Yiru Chen, Jeffery Tao, Eugene Wu
Building interactive data interfaces is hard because the design of an interface depends on the data processing needs for the underlying analysis task, yet we do not have a good representation for analysis tasks. To fill this gap, this paper advocates for a Data Interface Grammar (DIG) as an intermediate representation of analysis tasks. We show that DIG is compatible with existing data engineering practices, compact to represent any analysis, simple to translate into an interface design, and amenable to offline analysis. We further illustrate the potential benefits of this abstraction, such as automatic interface generation, automatic interface backend optimization, tutorial generation, and workload generation.
Jinghan Zeng, Eugene Wu, Sanjay Krishnan
Many computer systems are now being redesigned to incorporate LLM-powered agents, enabling natural language input and more flexible operations.
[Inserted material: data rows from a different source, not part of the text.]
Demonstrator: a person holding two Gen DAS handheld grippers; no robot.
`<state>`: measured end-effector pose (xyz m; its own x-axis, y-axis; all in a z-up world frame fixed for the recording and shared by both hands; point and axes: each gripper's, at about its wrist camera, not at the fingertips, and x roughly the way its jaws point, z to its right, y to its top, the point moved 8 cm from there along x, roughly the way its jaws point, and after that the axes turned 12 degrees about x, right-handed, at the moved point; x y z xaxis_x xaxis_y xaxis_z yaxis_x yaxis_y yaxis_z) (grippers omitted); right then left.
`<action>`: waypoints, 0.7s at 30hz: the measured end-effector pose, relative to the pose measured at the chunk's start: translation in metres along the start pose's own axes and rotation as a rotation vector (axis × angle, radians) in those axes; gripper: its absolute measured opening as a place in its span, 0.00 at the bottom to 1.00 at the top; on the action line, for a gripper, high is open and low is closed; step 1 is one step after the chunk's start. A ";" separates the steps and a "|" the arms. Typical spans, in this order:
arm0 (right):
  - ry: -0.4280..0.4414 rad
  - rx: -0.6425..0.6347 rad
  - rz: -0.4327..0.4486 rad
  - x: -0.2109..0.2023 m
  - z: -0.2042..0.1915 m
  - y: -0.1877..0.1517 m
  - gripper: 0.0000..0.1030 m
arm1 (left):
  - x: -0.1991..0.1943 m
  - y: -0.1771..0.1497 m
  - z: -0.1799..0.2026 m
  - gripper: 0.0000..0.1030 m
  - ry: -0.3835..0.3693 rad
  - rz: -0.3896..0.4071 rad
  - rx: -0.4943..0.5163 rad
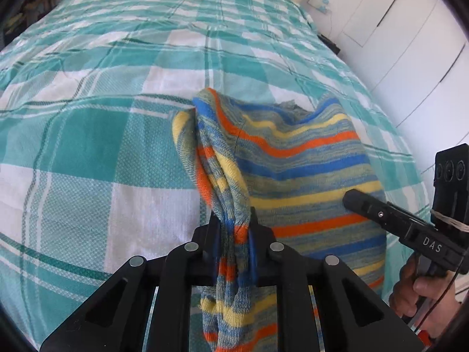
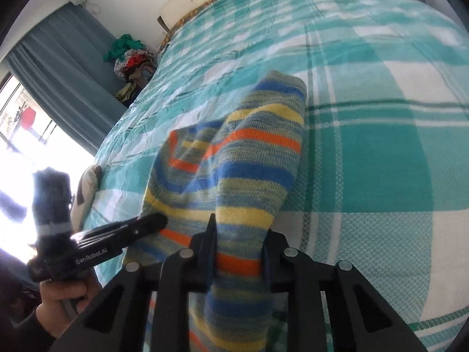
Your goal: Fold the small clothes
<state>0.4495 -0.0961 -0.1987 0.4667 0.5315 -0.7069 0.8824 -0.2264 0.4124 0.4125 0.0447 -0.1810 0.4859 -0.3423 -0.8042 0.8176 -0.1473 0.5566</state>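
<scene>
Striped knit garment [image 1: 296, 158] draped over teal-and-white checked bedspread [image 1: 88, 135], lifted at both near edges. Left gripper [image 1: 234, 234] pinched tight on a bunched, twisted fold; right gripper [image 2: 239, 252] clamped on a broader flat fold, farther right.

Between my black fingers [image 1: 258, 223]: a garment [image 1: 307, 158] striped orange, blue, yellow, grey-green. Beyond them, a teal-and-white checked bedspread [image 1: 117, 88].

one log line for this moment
step: fold | left gripper: shut on striped garment | right gripper: shut on striped garment | garment lifted over checked bedspread
</scene>
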 end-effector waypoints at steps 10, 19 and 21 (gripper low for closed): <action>0.051 -0.042 0.114 -0.042 -0.061 0.019 0.30 | -0.040 0.018 -0.015 0.32 0.063 0.016 0.038; -0.269 -0.073 0.053 -0.075 0.000 -0.034 0.78 | -0.104 -0.054 -0.006 0.90 0.380 0.057 0.168; -0.302 -0.100 0.062 -0.096 -0.006 -0.052 0.85 | -0.127 -0.062 0.007 0.97 0.431 0.096 0.179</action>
<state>0.3585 -0.1302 -0.1488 0.5291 0.2492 -0.8111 0.8485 -0.1614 0.5039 0.2981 0.0907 -0.1115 0.6712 0.0481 -0.7397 0.7151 -0.3047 0.6291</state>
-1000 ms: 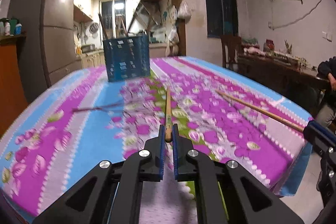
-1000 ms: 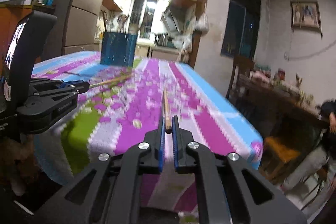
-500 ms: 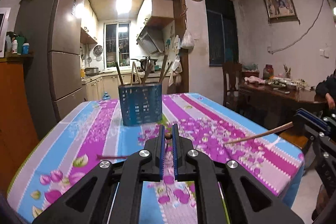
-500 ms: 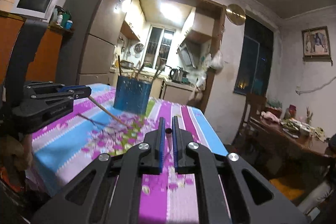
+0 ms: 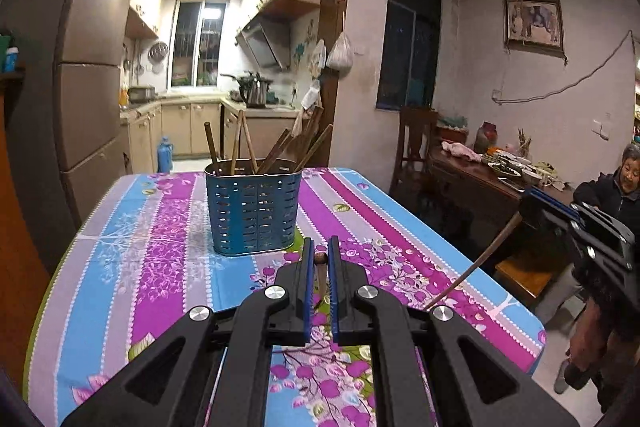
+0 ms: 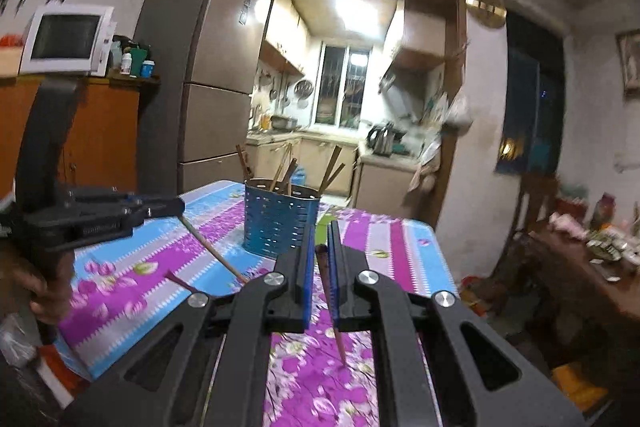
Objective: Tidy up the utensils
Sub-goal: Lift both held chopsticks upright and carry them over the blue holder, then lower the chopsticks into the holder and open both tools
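A blue perforated utensil holder [image 5: 253, 209] with several wooden chopsticks stands on the floral tablecloth [image 5: 160, 267]; it also shows in the right wrist view [image 6: 280, 223]. My left gripper [image 5: 321, 257] is shut on a wooden chopstick [image 5: 321, 267] that hangs down toward the table, just in front of the holder. My right gripper [image 6: 319, 251] is shut on another wooden chopstick [image 6: 332, 303], tip down over the cloth. Each gripper appears in the other's view, the right gripper [image 5: 560, 223] with its chopstick [image 5: 476, 267], the left gripper [image 6: 120, 211] with its chopstick [image 6: 212, 251].
A dark loose stick [image 6: 180, 281] lies on the cloth at left. A fridge [image 6: 208, 99] and orange cabinet [image 6: 100, 131] stand left of the table. A chair [image 5: 416, 147], a cluttered side table [image 5: 488, 171] and a seated person [image 5: 616, 191] are to the right.
Both grippers have lifted their chopsticks off the table and tipped them from lying flat to hanging tip down. Both have drawn closer to the blue holder.
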`<state>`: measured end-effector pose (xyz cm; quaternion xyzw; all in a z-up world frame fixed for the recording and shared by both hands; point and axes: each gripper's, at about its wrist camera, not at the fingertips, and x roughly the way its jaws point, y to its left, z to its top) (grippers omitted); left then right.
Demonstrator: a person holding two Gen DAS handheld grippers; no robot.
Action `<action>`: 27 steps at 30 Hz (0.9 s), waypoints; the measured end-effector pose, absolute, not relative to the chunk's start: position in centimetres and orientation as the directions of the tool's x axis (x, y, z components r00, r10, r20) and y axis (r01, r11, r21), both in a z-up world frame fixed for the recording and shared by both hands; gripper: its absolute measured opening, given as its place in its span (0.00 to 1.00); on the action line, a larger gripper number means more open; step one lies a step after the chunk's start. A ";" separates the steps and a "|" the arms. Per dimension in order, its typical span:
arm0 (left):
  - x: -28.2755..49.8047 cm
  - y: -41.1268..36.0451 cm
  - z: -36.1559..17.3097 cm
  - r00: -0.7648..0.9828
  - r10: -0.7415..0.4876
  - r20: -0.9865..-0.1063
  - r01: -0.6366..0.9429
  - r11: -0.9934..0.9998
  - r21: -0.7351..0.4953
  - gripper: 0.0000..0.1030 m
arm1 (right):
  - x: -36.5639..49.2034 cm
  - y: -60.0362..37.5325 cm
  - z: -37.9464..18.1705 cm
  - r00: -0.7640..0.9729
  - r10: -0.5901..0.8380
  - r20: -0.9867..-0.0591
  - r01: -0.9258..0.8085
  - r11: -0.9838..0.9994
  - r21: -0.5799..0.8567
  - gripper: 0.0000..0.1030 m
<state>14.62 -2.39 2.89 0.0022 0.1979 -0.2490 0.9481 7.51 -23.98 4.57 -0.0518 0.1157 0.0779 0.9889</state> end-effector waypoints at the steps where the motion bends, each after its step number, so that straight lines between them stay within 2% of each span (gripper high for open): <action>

This paper focuses on handling database transactions created by large language models (LLMs). Transactions generated by LLMs may include semantic errors, requiring systems to treat them as long-lived. This allows for human review and, if the transaction is incorrect, removal from the database history. Any removal action must ensure the database's consistency (the "C" in ACID principles) is maintained throughout the process. We propose a novel middleware framework based on Invariant Satisfaction (I-Confluence), which ensures consistency by identifying and coordinating dependencies between long-lived transactions and new transactions. This middleware buffers suspicious or compensating transactions to manage coordination states. Using the TPC-C benchmark, we evaluate how transaction generation frequency, user reviews, and invariant completeness impact system performance. For system researchers, this study establishes an interactive paradigm between LLMs and database systems, providing an "undoing" mechanism for handling incorrect operations while guaranteeing database consistency. For system engineers, this paper offers a middleware design that integrates removable LLM-generated transactions into existing systems with minimal modifications.
Jiakai Xu, Tianle Zhou, Eugene Wu, Kostis Kaffes
Agentic exploration, letting LLM-powered agents branch, backtrack, and search across many execution paths, demands systems support well beyond today's pass-at-k resets. Our benchmark of six snapshot/restore mechanisms shows that generic tools such as CRIU or container commits are not fast enough even in isolated testbeds, and they crumble entirely in real deployments where agents share files, sockets, and cloud APIs with other agents and human users. In this talk, we pinpoint three open fundamental challenges: fork semantics, which concerns how branches reveal or hide tentative updates; external side-effects, where fork awareness must be added to services or their calls intercepted; and native forking, which requires cloning databases and runtimes in microseconds without bulk copying.